Kurdish Sunni civilian

Detention date: 7 December 2009

Charged with: Spreading corruption on earth

Sentence: Death penalty

Current status: Imprisoned in Rajai Shahr Prison in Karaj

Farhad Salimi, a Kurdish Sunni prisoner, was detained on 7 December 2009 and taken to the detention centre of the Ministry of Intelligence in Orumiyeh in north-western Iran. He was interrogated there for eight months on charges of “enmity against God” (moharebeh).

Salimi was then transferred to Evin Prison in Tehran, where he was interrogated in wards 240 and 209 for six months. The prisoner was eventually transferred to Rajai Shahr Prison in Karaj on 13 April 2012.

Salimi and several of his co-defendants were charged with “spreading corruption on earth” (fasad fil-arz), based on claims by the office of intelligence ministry in Orumiyeh that accused them of killing a Sunni cleric called Abdul Rahim Tina.

In August 2019, Farhad Salimi published an open letter addressing the Chief Justice of the Islamic Republic of Iran, Ebrahim Ra’isi, in order to protest the way their case was handled.

He pointed out the pressures from security institutions on the families of the prisoners, emphasizing the arbitrary behaviour of judicial authorities.

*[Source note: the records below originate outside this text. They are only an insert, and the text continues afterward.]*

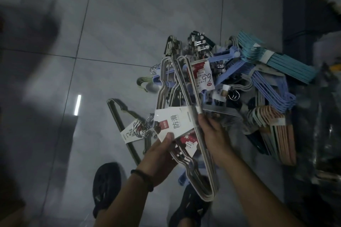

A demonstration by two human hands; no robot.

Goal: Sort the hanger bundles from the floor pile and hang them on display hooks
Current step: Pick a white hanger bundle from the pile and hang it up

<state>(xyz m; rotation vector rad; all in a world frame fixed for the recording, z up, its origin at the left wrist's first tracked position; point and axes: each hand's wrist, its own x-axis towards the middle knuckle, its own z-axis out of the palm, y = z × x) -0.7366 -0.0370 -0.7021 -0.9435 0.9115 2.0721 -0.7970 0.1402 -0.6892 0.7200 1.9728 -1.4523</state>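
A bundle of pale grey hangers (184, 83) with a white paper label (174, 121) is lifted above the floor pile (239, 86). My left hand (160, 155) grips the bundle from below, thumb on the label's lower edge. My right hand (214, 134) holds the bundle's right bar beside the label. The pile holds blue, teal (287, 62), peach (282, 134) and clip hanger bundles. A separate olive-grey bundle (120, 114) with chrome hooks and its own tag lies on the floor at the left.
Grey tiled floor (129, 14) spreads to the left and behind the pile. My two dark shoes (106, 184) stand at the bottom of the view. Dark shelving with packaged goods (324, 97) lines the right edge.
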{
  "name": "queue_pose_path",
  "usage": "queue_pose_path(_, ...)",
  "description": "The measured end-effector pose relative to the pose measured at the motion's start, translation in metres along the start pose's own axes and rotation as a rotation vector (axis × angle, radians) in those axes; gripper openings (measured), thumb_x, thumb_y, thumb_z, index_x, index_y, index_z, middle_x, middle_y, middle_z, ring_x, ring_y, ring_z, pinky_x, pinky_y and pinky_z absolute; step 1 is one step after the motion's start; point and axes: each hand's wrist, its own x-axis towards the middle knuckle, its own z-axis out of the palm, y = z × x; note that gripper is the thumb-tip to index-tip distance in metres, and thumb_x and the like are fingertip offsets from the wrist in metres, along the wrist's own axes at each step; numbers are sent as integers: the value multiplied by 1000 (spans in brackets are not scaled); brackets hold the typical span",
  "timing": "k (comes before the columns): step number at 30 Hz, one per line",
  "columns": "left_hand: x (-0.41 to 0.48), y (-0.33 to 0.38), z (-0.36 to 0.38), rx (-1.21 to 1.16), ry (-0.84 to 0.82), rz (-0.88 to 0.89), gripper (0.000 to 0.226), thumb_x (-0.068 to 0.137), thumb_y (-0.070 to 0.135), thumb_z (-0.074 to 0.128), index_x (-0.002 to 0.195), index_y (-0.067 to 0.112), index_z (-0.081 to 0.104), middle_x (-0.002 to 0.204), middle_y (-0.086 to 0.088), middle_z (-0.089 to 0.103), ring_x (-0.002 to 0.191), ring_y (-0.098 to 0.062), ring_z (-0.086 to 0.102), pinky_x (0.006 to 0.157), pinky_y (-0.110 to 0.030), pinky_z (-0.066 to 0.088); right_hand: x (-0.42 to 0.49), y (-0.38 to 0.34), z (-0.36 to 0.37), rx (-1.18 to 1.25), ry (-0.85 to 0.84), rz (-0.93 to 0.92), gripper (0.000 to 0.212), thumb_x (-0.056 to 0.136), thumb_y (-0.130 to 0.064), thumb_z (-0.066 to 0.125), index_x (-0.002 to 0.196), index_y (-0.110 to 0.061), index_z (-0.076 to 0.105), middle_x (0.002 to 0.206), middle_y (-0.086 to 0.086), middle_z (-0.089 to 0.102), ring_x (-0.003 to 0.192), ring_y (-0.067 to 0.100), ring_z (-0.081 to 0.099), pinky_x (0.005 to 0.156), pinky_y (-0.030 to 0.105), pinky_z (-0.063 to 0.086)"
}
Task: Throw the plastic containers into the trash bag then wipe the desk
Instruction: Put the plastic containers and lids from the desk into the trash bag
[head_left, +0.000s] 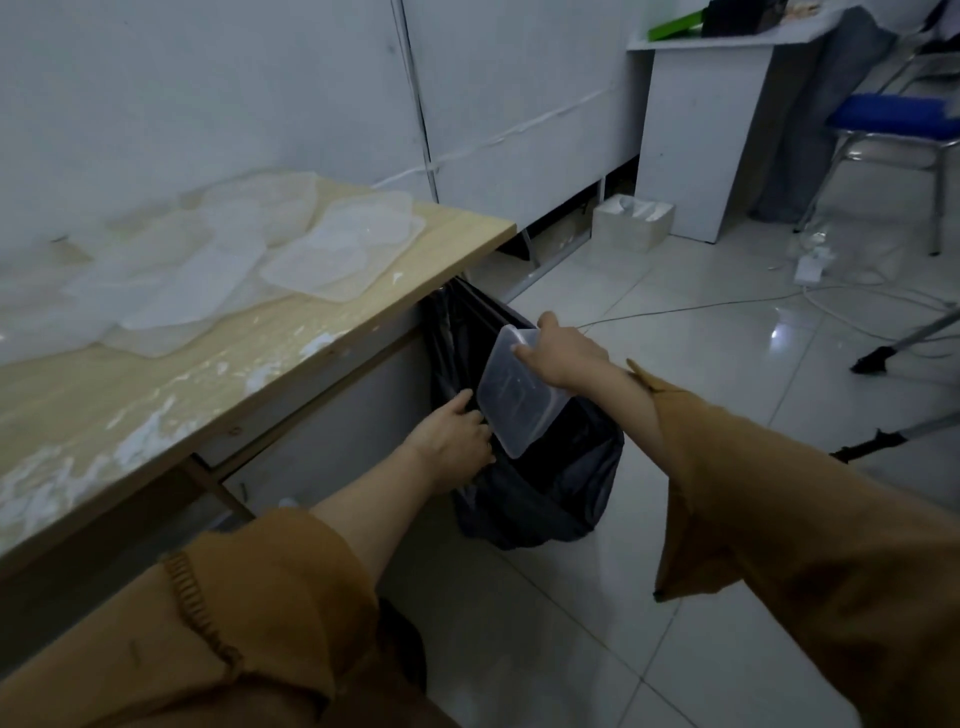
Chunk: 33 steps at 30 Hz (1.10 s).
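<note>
A person's right hand (563, 358) holds a clear plastic container (514, 392) tilted over the mouth of a black trash bag (561, 483) standing on the tiled floor beside the worktop (218, 364), fingers closed on the container's upper rim. The left hand (452, 441) grips the bag's near edge, apparently pulling it open, though the fingers blur against the dark plastic. The container looks thin, light and slightly flexible, likely to slide easily, so a pinch at the rim should be hold enough. It is rectangular with rounded corners, translucent and empty. More clear containers and lids (343, 254) lie scattered across the far side of the worktop, whose wood-grain surface is streaked with white smears awaiting the wipe.
</note>
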Motion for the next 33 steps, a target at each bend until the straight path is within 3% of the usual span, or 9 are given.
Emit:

“Isn’t changing several detention centres and prisons for ten years, and unusual, illegal, and irrational prolongation of the trial, pressure to dismiss the lawyer under false pretences, pressure to take statements and confessions to an uncommitted crime, verdicts subject to the acceptance of false and baseless accusations by the defendants, 10 years of waiting by my family, the grief of losing my father and close relatives during my imprisonment, the growing up of my children in my absence and forming their future in my mind with dreams and anticipation, the ten years of tears and cries of my mother, wife and children, the proof for mental torture and coercion to confess under pressure?”

The hearing of the case was held on charges of “acting against national security”, “propaganda against the state”, “membership in Salafi groups”, and “spreading corruption on earth” in March 2016 in Branch 28 of the Islamic Revolutionary Court of Tehran, presided over by Judge Moghiseh.

The court sentenced Salimi and his six co-defendants to the death penalty, which was officially notified to them on 25 May.

The defendants appealed against the verdict and the case was referred to Branch 41 of the Supreme Court, presided over by Judge Razini.

The Supreme Court overruled the verdict in 2017 and referred the case to Branch 15 of the Islamic Revolutionary Court for retrial.

Branch 15 of the Revolutionary Court, presided over by Judge Salavati, sentenced Salimi and his six co-defendants to the death penalty again in June 2018 on charges of “spreading corruption on earth”.

This time, the verdict was upheld by Branch 41 of the Supreme Court due to pressures from the intelligence ministry in Orumiyeh and it was officially notified to the defendants’ lawyer, Mahmoud Alizadeh Tabatabai, on 3 February 2020.